A loba de Arya deu um leve empurrão em sua dona, usando de seu focinho. Esta deu-lhe um cafuné, fitando seus olhos dourados.
— Arya — disse Ned, ao lado dela. — Precisamos ir, princesa.
Arya não os olhou. Enevoada, apenas fitou o dourado de Nymeria, perdida. Tentou achar o azul nos olhos de âmbar, mas sem sucesso.
— Anda logo, inferno! — ralhou Sor Sandor, nervoso. De fato, apesar de não observá-lo, tanto quanto observava o marido no momento, podia sentir o nervosismo e o medo na voz dele. Não era raiva; era medo.
— Arya — falou Jon, por cima de sua montaria branca e peluda —, eu avançarei nessa guerra sem você, mas sei que não vou ter tanta força sem minha matilha. Precisamos estar juntos, irmãzinha.
Apesar da baixa cadência, a voz pareceu ter efeito em Arya, como que acordando-a quando ela nem sabia estar dormindo. Ela olhou para Jon, vendo não mais um estranho inimigo, mas um irmão há muito perdido.
Ela assentiu, virou-se, montou na loba em um salto veloz, agarrando seus pelinhos.

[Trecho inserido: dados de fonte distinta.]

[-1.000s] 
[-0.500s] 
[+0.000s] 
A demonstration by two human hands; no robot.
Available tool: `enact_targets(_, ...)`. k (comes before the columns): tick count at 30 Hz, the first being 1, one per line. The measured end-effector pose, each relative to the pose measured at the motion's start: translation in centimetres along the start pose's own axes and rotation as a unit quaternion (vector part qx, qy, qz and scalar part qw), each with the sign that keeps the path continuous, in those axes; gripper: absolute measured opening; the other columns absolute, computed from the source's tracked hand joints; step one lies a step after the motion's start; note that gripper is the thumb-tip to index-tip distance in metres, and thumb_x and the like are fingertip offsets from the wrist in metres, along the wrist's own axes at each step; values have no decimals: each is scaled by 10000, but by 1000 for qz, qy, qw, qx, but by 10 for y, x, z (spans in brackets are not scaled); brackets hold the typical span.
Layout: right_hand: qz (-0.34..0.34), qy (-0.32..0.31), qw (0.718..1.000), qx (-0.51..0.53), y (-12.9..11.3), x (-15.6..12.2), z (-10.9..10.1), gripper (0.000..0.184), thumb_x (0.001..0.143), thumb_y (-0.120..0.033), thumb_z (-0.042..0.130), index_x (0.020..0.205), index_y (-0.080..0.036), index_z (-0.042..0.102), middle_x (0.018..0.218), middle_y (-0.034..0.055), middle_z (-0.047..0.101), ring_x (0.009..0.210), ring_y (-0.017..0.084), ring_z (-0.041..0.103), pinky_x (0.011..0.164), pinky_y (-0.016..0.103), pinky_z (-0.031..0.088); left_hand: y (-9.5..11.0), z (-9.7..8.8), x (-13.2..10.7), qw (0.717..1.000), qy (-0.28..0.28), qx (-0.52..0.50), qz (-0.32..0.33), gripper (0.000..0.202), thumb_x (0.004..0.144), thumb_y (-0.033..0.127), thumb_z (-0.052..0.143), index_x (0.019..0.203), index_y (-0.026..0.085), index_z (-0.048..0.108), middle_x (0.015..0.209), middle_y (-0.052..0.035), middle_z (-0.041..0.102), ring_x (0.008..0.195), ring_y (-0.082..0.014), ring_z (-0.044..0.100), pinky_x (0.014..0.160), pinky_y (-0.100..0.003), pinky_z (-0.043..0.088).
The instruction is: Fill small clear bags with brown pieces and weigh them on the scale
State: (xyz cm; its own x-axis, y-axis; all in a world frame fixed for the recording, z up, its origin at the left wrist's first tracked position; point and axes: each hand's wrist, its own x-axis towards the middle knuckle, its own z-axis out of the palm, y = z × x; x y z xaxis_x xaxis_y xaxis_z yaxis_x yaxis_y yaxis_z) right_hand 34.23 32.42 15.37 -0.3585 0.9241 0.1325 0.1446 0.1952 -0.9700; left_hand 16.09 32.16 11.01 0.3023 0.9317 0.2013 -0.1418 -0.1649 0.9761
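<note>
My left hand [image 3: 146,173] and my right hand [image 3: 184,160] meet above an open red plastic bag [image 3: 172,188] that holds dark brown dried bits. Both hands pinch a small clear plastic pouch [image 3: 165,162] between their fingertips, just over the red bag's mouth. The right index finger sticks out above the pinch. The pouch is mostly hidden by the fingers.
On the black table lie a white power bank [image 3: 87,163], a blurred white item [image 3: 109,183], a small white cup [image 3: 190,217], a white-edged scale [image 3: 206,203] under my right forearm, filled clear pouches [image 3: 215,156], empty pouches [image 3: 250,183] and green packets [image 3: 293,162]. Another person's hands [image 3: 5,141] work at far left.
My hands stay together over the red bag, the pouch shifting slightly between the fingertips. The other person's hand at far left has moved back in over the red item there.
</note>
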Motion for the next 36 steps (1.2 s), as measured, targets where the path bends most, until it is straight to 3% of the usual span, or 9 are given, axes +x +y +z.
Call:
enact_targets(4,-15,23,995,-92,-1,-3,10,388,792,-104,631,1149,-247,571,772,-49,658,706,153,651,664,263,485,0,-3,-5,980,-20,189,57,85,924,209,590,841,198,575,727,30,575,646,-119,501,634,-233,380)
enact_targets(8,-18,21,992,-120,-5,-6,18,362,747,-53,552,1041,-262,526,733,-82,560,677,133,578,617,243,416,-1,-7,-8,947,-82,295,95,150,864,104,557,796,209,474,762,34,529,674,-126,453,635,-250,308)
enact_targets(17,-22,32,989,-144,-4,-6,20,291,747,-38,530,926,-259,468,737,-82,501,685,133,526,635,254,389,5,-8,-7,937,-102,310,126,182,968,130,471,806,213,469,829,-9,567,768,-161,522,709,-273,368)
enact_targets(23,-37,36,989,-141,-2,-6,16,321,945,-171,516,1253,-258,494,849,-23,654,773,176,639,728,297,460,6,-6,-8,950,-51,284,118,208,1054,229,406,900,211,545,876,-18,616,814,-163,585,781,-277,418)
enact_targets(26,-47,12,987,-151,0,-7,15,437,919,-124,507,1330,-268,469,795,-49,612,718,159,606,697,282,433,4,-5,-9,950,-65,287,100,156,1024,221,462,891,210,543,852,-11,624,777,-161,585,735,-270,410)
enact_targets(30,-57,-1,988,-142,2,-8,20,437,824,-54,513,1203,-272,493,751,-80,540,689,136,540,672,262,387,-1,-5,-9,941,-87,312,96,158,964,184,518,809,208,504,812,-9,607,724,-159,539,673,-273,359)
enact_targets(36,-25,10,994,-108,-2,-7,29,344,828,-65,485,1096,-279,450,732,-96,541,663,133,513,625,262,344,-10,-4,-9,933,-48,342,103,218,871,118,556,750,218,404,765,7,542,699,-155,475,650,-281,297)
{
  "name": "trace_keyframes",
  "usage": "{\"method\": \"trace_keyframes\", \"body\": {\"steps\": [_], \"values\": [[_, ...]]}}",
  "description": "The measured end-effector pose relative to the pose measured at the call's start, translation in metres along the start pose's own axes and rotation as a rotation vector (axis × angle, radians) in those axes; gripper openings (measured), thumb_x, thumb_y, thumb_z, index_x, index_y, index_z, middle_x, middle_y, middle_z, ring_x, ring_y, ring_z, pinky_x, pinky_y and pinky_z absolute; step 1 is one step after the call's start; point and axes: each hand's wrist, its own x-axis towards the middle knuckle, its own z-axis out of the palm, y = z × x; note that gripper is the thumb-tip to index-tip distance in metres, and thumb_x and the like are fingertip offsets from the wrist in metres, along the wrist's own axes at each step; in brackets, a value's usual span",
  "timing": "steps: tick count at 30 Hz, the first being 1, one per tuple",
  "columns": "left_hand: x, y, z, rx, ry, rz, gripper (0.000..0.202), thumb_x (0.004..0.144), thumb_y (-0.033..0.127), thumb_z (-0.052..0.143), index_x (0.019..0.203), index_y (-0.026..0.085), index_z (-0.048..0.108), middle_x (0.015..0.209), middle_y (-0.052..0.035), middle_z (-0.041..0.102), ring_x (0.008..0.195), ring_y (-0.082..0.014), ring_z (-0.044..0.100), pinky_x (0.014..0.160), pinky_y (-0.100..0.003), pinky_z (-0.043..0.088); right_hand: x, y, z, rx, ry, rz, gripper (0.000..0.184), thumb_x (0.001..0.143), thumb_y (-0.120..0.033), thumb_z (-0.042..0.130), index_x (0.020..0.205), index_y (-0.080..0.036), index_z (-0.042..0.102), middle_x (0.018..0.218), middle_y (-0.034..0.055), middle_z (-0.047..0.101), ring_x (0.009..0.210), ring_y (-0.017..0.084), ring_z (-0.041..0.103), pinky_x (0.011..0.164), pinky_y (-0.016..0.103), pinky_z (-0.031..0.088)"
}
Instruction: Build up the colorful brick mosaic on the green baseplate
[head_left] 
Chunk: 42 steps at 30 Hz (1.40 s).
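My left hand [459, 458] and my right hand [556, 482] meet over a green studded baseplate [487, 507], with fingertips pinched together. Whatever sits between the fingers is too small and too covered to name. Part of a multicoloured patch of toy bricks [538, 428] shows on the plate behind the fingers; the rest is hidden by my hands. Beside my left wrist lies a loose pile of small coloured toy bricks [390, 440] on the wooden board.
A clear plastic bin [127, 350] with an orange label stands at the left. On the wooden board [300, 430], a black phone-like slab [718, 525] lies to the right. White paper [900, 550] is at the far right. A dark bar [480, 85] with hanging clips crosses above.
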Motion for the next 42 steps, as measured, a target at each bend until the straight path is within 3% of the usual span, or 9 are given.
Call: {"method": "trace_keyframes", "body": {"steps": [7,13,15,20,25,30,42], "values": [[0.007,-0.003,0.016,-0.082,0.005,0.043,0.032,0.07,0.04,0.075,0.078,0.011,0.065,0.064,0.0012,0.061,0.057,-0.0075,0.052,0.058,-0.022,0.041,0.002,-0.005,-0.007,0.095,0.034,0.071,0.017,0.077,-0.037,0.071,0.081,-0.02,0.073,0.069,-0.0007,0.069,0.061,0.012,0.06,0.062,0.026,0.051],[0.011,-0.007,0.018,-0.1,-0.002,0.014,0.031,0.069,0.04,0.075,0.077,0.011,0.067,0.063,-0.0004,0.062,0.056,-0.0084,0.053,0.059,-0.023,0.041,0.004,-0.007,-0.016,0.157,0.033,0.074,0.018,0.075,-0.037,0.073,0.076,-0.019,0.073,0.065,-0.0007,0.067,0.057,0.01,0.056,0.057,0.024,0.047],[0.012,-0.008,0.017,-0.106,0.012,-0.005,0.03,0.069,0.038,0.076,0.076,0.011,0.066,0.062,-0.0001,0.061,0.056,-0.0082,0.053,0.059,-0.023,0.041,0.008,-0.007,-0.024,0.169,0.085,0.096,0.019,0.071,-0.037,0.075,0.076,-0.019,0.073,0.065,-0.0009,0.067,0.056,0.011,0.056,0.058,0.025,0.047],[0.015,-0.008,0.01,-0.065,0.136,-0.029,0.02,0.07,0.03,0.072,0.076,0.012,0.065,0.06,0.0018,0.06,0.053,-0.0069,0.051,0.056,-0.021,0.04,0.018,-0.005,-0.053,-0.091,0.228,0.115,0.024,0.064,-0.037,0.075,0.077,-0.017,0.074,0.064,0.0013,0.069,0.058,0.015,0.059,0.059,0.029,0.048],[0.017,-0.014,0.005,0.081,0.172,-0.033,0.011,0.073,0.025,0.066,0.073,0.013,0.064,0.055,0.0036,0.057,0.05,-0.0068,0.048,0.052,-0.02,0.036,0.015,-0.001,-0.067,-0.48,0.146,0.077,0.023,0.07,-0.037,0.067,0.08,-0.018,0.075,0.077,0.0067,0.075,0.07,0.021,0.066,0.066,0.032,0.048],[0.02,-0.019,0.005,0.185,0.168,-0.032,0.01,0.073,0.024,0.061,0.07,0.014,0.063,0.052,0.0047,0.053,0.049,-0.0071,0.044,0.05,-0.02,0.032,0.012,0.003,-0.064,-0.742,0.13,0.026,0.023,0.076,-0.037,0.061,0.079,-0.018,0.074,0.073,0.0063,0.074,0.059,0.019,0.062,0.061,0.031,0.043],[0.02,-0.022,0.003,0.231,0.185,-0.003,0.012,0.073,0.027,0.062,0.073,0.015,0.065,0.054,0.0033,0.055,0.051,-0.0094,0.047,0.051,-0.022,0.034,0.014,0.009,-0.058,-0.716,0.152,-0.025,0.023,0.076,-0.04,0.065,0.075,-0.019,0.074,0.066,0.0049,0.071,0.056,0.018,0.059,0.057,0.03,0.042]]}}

Jon deu um sorriso lupino, acenou com a cabeça. Fantasma correu pelo campo de neve, com Nymeria logo atrás, uivando. Logo, outros lobos da matilha dela estavam correndo com ela, seguindo sua líder.
Jon ainda erguia a lâmina pálida, agindo como um farol na tempestade. Todos os homens e mulheres, assim que avistavam, seguiam-no, fosse a pé ou a cavalo. Era como se a luz rebrilhante acendesse a esperança e coragem nos corações. O grito de guerra dos homens unia-se ao uivo dos lobos, com todos trilhando o caminho até a luz das chamas que cercavam Harrenhal.
Apesar de sentir a coragem pulsar a cada batida em seu coração, era como se a cólera corrompesse o interior de Arya. Uma fúria contra Jon que ela tentava reprimir.